Douglas Leith, a computer science professor at Trinity College Dublin in Ireland, has investigated just how much data Android devices send back, through the Google Messages and Google Dialer apps.
Security researchers often check how much data apps send back. Some apps send data even when users specifically opt out, but policies to control the type and quantity of information are much stricter for third-party apps. Google’s own apps don’t seem to follow the same rules.

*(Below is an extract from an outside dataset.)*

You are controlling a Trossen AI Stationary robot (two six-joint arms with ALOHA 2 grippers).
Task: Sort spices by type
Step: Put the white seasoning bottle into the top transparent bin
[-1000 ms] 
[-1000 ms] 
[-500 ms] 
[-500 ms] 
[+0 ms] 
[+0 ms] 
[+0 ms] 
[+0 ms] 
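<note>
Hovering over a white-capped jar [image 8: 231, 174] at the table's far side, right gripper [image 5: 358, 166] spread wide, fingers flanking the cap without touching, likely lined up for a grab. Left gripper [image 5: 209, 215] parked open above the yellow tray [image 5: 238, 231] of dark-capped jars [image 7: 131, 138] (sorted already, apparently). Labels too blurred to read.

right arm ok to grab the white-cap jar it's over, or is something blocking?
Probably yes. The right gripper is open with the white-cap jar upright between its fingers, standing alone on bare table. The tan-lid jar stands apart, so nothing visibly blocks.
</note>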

Professor Leith took a closer look at Google Dialer and Google Messages, both of which send a lot of data back to the company. The problem is that data sharing can’t be stopped by the user who, in most cases, is not even aware of what’s happening in the background.
“The data sent by Google Messages includes a hash of the message text, allowing linking of sender
and receiver in a message exchange,” explains Leith. “The data sent by Google Dialer includes the call time and duration, again allowing linking of the two handsets engaged in a phone call.”
“Phone numbers are also sent to Google. In addition, the timing and duration of other user interactions with the apps are sent to Google. There is no opt out from this data collection,” he added in his paper.
Leigh explained that he made a Google Takeout request that allows him to receive all the data Google collects from him. Everything he collected during his research was not included in Google’s data.
The researcher also explained that, while individual data is sent anonymously, it’s easy to use the Android ID and other information to make correlations that reveal phone numbers. Leith reported all these findings to Google, and the company said it plans to make sweeping changes to data collection policies, but it didn’t say when.